■ Work item
Reproduce the records below; each should match the original exactly.

(Dataset records)

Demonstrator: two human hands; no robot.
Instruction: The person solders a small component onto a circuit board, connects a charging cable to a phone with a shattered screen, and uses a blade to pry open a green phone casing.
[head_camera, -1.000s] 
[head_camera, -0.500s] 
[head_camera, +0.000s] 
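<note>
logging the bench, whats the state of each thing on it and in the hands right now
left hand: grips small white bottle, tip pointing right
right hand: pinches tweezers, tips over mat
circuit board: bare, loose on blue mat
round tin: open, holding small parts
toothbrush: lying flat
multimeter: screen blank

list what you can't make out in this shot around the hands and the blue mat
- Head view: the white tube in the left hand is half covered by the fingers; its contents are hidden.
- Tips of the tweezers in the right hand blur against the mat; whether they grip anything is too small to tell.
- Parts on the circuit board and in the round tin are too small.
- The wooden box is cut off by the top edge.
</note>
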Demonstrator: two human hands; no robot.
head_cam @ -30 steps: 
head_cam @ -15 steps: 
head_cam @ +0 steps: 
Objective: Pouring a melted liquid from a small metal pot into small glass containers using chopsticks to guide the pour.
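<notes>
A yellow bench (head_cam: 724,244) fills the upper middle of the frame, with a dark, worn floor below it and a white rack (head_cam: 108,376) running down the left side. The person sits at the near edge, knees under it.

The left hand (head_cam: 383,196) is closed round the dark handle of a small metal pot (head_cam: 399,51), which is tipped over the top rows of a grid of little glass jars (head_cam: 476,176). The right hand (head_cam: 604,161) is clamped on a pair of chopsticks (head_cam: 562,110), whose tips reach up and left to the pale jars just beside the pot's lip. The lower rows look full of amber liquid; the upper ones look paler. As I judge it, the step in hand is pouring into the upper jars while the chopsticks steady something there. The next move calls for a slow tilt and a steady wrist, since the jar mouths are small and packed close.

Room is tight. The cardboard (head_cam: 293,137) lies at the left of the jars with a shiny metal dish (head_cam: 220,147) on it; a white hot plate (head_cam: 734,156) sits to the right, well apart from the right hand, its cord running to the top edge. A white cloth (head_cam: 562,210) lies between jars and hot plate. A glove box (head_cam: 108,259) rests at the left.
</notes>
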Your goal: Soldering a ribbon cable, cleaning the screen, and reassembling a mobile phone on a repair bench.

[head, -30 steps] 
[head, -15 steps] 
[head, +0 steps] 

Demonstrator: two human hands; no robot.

■ Answer to this exercise
Demonstrator: two human hands; no robot.
Instruction: The person solders a small component onto a circuit board, connects a charging cable to a phone with a shattered screen, and uses a blade to pry open a green phone casing.
[head_camera, -1.000s] 
[head_camera, -0.500s] 
[head_camera, +0.000s] 
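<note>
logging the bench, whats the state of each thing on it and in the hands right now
left hand: grips small white bottle, tip pointing right
right hand: pinches tweezers, tips over mat
circuit board: bare, loose on blue mat
round tin: open, holding small parts
toothbrush: lying flat
multimeter: screen blank

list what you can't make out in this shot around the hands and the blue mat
- Head view: the white tube in the left hand is half covered by the fingers; its contents are hidden.
- Tips of the tweezers in the right hand blur against the mat; whether they grip anything is too small to tell.
- Parts on the circuit board and in the round tin are too small.
- The wooden box is cut off by the top edge.
</note>
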Demonstrator: two human hands; no robot.
head_cam @ -30 steps: 
head_cam @ -15 steps: 
head_cam @ +0 steps: 
Objective: Pouring a melted liquid from a small metal pot into small glass containers using chopsticks to guide the pour.
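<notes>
A yellow bench (head_cam: 724,244) fills the upper middle of the frame, with a dark, worn floor below it and a white rack (head_cam: 108,376) running down the left side. The person sits at the near edge, knees under it.

The left hand (head_cam: 383,196) is closed round the dark handle of a small metal pot (head_cam: 399,51), which is tipped over the top rows of a grid of little glass jars (head_cam: 476,176). The right hand (head_cam: 604,161) is clamped on a pair of chopsticks (head_cam: 562,110), whose tips reach up and left to the pale jars just beside the pot's lip. The lower rows look full of amber liquid; the upper ones look paler. As I judge it, the step in hand is pouring into the upper jars while the chopsticks steady something there. The next move calls for a slow tilt and a steady wrist, since the jar mouths are small and packed close.

Room is tight. The cardboard (head_cam: 293,137) lies at the left of the jars with a shiny metal dish (head_cam: 220,147) on it; a white hot plate (head_cam: 734,156) sits to the right, well apart from the right hand, its cord running to the top edge. A white cloth (head_cam: 562,210) lies between jars and hot plate. A glove box (head_cam: 108,259) rests at the left.
</notes>
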Your goal: Soldering a ribbon cable, cleaning the screen, and reassembling a mobile phone on a repair bench.

[head, -30 steps] 
[head, -15 steps] 
[head, +0 steps] 

Demonstrator: two human hands; no robot.

Nothing else belongs in this output.